*EXERCISE*.
Print the lines of the data, starting with the first, up to and including the line where "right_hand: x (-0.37" appears.

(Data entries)

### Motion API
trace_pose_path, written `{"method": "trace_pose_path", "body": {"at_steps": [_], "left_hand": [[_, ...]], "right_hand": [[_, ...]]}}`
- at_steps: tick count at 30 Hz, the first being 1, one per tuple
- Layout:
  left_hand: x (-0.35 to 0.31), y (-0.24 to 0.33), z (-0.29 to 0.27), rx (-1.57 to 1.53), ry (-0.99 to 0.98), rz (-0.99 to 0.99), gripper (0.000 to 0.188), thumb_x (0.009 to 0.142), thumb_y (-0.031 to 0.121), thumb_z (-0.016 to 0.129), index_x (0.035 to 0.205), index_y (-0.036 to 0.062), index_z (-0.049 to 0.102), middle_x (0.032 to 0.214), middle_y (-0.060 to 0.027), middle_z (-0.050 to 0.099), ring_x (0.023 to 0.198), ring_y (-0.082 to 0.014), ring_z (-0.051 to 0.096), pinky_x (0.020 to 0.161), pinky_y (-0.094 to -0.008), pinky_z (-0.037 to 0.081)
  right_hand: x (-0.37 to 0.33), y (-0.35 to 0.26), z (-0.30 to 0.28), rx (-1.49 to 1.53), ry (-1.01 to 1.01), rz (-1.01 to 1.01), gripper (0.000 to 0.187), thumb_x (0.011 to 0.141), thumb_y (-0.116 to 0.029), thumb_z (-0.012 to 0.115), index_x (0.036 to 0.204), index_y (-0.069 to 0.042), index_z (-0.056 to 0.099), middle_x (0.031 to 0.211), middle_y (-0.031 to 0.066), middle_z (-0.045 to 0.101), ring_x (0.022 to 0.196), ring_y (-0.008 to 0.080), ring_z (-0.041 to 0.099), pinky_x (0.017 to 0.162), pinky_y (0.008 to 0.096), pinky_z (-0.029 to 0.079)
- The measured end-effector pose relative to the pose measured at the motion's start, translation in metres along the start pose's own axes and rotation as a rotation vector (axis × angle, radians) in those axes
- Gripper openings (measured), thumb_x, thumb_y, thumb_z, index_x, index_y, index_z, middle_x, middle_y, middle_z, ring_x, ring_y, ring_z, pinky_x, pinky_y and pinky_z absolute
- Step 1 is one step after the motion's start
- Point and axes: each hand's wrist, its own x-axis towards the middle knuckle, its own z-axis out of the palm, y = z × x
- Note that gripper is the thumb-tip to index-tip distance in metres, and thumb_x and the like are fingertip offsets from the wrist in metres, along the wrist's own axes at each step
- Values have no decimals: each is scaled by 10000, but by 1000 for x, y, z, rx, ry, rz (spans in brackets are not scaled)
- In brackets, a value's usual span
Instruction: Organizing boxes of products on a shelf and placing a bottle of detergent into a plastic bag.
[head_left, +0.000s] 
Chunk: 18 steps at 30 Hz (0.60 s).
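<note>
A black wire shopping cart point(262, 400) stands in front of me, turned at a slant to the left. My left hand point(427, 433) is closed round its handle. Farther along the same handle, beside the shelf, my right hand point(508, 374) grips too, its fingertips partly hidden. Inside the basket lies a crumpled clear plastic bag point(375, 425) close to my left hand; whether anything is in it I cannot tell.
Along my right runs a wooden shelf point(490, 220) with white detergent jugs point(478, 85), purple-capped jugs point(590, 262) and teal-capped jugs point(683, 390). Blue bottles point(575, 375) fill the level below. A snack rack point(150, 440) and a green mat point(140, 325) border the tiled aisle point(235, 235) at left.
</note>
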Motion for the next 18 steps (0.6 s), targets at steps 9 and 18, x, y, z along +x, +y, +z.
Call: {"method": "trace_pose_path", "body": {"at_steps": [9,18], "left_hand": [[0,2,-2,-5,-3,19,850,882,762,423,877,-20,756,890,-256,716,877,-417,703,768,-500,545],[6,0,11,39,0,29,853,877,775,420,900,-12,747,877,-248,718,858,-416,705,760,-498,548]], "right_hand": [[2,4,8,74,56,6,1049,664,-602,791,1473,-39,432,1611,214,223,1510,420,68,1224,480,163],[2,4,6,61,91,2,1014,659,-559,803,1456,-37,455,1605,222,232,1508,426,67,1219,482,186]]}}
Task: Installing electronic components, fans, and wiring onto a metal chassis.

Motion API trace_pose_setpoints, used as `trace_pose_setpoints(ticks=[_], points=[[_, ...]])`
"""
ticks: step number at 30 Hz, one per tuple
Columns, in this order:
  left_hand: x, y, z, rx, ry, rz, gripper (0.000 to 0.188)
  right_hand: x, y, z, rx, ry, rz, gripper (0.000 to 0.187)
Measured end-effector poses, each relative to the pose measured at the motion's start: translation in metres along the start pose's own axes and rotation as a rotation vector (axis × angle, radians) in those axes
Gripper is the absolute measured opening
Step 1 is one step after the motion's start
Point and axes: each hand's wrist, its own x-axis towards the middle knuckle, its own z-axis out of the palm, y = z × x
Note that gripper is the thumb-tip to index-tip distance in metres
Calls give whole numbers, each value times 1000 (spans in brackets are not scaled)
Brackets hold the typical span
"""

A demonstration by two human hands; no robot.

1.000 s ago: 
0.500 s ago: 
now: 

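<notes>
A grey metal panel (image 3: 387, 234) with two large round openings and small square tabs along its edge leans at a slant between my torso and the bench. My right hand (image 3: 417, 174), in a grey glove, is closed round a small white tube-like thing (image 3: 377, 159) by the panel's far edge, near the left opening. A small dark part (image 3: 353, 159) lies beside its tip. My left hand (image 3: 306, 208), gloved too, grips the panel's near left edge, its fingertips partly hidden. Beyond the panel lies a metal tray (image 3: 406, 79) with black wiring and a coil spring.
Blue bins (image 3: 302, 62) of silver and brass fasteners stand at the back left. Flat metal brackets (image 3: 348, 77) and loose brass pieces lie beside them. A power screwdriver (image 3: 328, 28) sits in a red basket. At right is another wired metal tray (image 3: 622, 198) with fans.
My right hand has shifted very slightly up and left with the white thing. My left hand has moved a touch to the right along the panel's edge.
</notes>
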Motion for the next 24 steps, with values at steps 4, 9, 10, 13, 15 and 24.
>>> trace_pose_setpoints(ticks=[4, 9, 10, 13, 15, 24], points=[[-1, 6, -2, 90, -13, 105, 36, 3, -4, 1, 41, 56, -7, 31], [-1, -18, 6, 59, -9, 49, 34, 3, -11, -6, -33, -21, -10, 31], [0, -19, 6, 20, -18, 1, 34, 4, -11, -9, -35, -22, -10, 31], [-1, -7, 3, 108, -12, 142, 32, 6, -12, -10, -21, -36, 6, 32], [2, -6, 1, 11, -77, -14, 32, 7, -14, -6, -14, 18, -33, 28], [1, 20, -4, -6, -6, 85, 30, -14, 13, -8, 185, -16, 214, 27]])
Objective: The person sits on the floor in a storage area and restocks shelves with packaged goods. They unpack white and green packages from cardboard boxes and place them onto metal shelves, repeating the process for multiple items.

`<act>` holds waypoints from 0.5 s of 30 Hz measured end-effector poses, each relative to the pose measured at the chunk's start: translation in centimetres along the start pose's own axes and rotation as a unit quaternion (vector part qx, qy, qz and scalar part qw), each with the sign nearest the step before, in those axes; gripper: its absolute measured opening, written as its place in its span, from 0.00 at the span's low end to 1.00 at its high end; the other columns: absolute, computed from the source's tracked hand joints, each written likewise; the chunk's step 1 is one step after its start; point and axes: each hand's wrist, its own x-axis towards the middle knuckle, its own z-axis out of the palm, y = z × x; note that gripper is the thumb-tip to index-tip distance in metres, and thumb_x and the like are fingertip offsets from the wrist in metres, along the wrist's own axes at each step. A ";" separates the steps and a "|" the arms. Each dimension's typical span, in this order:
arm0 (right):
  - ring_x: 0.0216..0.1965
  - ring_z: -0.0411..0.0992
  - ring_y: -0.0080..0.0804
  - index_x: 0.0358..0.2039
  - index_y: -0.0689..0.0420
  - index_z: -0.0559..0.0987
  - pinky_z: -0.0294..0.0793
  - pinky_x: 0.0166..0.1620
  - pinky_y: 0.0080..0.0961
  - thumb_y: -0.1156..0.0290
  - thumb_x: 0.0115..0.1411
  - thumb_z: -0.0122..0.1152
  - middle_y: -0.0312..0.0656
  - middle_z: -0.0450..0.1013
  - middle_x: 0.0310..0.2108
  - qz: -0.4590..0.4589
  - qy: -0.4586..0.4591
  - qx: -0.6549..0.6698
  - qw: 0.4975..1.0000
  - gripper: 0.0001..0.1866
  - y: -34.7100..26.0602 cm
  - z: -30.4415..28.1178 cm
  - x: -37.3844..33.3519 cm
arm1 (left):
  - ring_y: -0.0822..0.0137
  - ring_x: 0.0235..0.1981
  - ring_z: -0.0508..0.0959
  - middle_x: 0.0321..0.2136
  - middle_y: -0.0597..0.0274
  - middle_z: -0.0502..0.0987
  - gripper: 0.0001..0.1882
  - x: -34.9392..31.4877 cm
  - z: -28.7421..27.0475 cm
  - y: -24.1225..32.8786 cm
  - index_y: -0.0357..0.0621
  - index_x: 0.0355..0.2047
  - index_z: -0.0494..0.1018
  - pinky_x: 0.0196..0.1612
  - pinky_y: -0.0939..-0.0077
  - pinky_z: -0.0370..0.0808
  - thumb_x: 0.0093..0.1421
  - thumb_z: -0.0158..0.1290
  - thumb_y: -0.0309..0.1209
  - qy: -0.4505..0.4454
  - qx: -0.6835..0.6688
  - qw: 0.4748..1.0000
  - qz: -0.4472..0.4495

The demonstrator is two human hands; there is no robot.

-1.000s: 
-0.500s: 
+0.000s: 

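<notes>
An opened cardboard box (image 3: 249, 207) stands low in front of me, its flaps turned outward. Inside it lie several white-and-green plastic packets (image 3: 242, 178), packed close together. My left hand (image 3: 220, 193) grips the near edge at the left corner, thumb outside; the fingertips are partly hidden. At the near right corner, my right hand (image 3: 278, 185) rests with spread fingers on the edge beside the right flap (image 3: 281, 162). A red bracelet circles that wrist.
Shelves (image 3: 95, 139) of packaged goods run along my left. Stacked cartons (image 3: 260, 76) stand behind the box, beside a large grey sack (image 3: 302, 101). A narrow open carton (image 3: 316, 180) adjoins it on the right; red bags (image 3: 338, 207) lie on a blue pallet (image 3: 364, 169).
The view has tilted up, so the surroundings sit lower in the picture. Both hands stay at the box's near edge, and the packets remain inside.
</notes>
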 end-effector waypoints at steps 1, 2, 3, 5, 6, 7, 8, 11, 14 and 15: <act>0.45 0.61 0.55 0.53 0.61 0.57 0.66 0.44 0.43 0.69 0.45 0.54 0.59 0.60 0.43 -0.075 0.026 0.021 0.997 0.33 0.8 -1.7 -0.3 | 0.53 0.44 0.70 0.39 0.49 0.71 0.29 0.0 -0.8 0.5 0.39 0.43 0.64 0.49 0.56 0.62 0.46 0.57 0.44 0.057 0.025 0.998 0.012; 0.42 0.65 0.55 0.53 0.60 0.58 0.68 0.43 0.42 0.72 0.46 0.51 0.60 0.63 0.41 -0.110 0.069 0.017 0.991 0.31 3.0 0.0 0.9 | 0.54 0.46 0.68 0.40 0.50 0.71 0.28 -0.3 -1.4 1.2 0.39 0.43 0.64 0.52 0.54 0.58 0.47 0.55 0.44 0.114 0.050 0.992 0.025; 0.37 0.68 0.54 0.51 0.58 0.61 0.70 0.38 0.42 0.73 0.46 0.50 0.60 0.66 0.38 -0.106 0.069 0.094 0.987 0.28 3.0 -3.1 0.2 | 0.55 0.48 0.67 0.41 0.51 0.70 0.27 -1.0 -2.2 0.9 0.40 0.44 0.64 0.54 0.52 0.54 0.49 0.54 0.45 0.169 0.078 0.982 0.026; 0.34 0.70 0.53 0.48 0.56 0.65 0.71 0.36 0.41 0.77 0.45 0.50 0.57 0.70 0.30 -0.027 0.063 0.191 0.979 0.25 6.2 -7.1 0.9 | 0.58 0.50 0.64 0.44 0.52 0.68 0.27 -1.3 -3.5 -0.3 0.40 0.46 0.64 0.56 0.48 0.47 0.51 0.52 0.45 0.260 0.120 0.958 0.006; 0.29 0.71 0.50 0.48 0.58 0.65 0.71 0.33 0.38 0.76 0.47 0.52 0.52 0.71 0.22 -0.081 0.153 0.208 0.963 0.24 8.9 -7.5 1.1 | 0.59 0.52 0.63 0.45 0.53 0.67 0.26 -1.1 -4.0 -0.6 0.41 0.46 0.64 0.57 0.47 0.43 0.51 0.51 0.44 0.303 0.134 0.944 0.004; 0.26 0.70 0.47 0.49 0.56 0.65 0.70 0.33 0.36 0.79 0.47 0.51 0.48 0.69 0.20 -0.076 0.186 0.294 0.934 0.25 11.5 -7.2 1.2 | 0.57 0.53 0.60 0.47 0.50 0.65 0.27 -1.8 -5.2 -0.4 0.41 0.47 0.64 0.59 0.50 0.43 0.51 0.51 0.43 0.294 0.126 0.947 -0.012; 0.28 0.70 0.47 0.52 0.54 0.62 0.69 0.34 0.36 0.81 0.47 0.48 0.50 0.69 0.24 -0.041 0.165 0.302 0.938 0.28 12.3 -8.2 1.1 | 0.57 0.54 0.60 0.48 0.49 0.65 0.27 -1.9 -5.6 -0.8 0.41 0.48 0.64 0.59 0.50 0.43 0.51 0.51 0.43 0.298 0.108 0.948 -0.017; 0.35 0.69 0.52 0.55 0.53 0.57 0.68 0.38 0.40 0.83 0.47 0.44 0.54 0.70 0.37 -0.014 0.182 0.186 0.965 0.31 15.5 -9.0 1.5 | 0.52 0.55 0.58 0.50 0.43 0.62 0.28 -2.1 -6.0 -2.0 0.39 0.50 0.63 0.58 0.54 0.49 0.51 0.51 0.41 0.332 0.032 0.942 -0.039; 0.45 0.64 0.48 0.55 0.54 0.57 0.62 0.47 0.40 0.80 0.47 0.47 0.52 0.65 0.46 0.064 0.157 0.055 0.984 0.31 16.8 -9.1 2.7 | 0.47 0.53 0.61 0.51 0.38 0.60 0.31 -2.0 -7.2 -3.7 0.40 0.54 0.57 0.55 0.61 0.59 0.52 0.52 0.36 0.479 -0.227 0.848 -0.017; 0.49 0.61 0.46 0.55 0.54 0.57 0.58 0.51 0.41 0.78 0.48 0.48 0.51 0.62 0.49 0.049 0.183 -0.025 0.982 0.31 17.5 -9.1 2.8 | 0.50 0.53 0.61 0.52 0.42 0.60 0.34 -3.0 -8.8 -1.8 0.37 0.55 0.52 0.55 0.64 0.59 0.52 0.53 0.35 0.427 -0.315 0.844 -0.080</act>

*TASK OUTPUT*.
### Motion API
trace_pose_path, written `{"method": "trace_pose_path", "body": {"at_steps": [_], "left_hand": [[_, ...]], "right_hand": [[_, ...]]}}`
- at_steps: tick count at 30 Hz, the first being 1, one per tuple
- Layout:
  left_hand: x (-0.35 to 0.31), y (-0.24 to 0.33), z (-0.29 to 0.27), rx (-1.57 to 1.53), ry (-0.99 to 0.98), rz (-0.99 to 0.99), gripper (0.000 to 0.188), thumb_x (0.009 to 0.142), thumb_y (-0.031 to 0.121), thumb_z (-0.016 to 0.129), index_x (0.035 to 0.205), index_y (-0.036 to 0.062), index_z (-0.049 to 0.102), middle_x (0.032 to 0.214), middle_y (-0.060 to 0.027), middle_z (-0.050 to 0.099), ring_x (0.023 to 0.198), ring_y (-0.082 to 0.014), ring_z (-0.051 to 0.096), pinky_x (0.020 to 0.161), pinky_y (-0.094 to -0.008), pinky_z (-0.037 to 0.081)
  right_hand: x (-0.37 to 0.33), y (-0.35 to 0.26), z (-0.30 to 0.28), rx (-1.49 to 1.53), ry (-1.01 to 1.01), rz (-1.01 to 1.01), gripper (0.000 to 0.187), thumb_x (0.011 to 0.141), thumb_y (-0.116 to 0.029), thumb_z (-0.012 to 0.115), index_x (0.036 to 0.204), index_y (-0.069 to 0.042), index_z (-0.056 to 0.099), middle_x (0.031 to 0.211), middle_y (-0.031 to 0.066), middle_z (-0.045 to 0.101), ring_x (0.022 to 0.196), ring_y (-0.008 to 0.080), ring_z (-0.041 to 0.099), pinky_x (0.017 to 0.162), pinky_y (0.008 to 0.096), pinky_z (-0.029 to 0.079)

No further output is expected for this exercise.